11/08/2014

Tales from Failed Anatomies, de Dennis Detwiller


Ce recueil de nouvelles de Dennis Detwiller présente en treize nouvelles un panorama chronologique de Delta Green de 1928 au milieu du XXIe siècle. L’objet fait 230 pages utiles, avec un avant-propos et une postface de Robin D. Laws barrés à souhait, qui volent presque la vedette au reste du bouquin.

Un survol du sommaire réserve une première (et pas très bonne) surprise : on y retrouve Drowning in Sand et Night and Water. Ces deux histoires sont très sympas mais apparaissaient déjà dans d’autres anthologies du même éditeur. Je comprends l’envie de faire des intégrales, mais c’est toujours pénible, quand on achète un livre, de s’apercevoir qu’on en a déjà lu le quart.

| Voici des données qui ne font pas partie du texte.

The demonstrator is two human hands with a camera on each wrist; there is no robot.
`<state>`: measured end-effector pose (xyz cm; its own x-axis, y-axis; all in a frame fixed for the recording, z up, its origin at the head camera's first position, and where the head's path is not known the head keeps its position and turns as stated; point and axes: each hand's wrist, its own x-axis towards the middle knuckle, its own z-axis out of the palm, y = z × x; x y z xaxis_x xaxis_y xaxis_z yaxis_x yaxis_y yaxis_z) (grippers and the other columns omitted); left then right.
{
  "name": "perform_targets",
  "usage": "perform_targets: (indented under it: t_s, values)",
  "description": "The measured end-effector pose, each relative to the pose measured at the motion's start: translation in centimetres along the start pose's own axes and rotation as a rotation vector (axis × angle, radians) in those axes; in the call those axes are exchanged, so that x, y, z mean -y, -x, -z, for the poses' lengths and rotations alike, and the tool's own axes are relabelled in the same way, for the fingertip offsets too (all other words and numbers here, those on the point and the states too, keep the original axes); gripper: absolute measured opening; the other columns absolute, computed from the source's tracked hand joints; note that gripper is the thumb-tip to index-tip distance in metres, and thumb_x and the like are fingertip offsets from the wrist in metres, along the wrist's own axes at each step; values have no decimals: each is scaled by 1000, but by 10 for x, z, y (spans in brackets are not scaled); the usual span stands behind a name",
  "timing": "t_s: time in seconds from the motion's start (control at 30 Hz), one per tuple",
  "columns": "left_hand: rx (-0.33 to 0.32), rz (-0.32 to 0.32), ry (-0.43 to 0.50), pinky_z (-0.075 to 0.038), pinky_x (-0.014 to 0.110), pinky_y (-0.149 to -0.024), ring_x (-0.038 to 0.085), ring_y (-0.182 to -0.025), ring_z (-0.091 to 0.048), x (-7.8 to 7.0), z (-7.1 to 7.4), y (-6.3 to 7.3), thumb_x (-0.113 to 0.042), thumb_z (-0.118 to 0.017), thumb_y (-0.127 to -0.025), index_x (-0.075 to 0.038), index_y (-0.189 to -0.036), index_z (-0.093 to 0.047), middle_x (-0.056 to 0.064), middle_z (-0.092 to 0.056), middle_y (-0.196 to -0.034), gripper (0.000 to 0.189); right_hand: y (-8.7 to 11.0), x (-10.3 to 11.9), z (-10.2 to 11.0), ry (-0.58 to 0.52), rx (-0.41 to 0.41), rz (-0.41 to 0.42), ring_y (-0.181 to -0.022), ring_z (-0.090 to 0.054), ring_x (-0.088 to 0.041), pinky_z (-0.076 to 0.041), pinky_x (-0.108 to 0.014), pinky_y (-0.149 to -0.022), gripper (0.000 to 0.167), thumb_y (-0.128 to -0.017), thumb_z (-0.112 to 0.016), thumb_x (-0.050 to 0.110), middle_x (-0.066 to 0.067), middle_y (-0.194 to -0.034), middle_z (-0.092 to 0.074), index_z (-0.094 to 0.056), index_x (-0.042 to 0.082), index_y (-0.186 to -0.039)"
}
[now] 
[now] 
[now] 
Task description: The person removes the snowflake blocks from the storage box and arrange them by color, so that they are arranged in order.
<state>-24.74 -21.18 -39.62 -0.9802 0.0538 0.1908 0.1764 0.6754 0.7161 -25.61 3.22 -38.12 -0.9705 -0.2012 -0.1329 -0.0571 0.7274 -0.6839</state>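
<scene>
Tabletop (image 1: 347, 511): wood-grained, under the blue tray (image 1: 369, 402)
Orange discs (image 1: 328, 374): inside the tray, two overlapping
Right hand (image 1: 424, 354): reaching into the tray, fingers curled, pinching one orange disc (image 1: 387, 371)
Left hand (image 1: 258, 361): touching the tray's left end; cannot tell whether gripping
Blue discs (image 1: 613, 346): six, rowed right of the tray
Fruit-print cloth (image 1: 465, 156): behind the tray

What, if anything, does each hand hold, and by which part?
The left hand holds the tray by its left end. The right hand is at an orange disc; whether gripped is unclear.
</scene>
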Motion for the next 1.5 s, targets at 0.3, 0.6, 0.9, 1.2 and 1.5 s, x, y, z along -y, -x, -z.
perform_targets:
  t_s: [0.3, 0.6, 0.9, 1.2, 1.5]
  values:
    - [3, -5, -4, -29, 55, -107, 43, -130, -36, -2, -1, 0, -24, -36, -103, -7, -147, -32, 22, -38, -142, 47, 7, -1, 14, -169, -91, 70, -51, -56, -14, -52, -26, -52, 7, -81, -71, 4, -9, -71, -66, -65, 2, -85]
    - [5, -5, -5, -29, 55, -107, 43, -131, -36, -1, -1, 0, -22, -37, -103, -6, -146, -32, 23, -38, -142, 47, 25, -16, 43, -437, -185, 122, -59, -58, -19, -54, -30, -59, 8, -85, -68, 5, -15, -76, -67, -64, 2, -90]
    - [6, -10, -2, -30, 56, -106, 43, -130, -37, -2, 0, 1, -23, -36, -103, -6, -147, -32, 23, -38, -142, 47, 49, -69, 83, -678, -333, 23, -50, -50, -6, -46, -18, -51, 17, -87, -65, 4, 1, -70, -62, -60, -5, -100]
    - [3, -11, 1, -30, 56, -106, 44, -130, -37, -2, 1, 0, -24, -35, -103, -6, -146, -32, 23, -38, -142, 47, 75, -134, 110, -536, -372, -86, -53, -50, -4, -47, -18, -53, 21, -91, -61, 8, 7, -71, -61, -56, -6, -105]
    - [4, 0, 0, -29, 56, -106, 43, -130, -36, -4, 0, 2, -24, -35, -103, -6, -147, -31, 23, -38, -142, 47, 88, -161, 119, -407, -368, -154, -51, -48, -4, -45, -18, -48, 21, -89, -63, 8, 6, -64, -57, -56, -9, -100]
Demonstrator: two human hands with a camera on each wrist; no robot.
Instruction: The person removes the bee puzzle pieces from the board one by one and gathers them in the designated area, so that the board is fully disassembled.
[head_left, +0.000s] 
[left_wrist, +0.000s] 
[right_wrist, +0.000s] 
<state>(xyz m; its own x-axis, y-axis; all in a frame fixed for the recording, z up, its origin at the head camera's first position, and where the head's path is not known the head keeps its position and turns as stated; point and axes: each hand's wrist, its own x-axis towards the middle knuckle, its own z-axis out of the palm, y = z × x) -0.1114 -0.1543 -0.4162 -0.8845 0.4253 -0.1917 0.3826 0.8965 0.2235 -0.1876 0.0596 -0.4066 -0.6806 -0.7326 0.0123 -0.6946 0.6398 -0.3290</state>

Ensuite, on déroule le fil du background : le raid sur Innsmouth et ses conséquences, la Seconde Guerre mondiale, l’incident de Roswell, la guerre froide, le Vietnam, le présent et le tout proche avenir… Pour l’habitué de Delta Green, tout cela est limpide, les angles d’attaque sont bien choisis et certaines histoires ouvrent des perspectives intéressante, notamment la dernière. Le fan de base de Lovecraft ou de L’Appel de Cthulhu aura un peu plus de mal à y retrouver ses petits, même avec l’aide de la courte présentation de Delta Green qui clôt le bouquin.

À part ça, Detwiller sait écrire, assez pour que son style masque ses défauts. Le principal est que ses personnages ont tous un air de famille. Pour une part, c’est sans doute voulu – le petit bureaucrate de 1928 ressemble à l’ancien combattant gériatrique de 2050 ou par là, qui ressemble au survivant du Vietnam qui ressemble à tous les autres, parce qu’ils vont mourir et le savent, ou sont déjà morts parce qu’ils en ont trop vu, ou simplement parce que c’est dans leurs gènes. Alors, oui, je sais, c’est Delta Green et pas le pays de Candy, mais ça manque singulièrement de contraste. À force de peindre en gris sombre sur noir, on finit par oublier que d’autres nuances existent. Et il est intéressant de voir que la très courte (et très bonne) The Secrets No One Know, qui fait trois pages et n’a pas de personnage central, se lit exactement comme toutes les autres. En définitive, l’horreur façon Detwiller se passe de protagoniste.

La plupart des nouvelles oscillent entre dix et vingt pages. Toutes se lisent avec intérêt, voire avec plaisir, ce qui est déjà un succès en soi. Si je devais choisir, je mettrai en avant The Thing in the Pit et Contingencies, parce qu’elles sortent un peu du Delta Green « classique », mais aucune n’est loupée.


Au bout du compte, un recueil vite lu, très homogène, plutôt bien écrit, que j’apprécie mais pour lequel je n’arrive pas à m’enthousiasmer… comme pour les Detwiller précédents, en fait. J’attends davantage de l’anthologie Extraordinary Renditions, qui ne devrait plus tarder, et qui doit lâcher plein d’auteurs différents dans l’univers de Delta Green.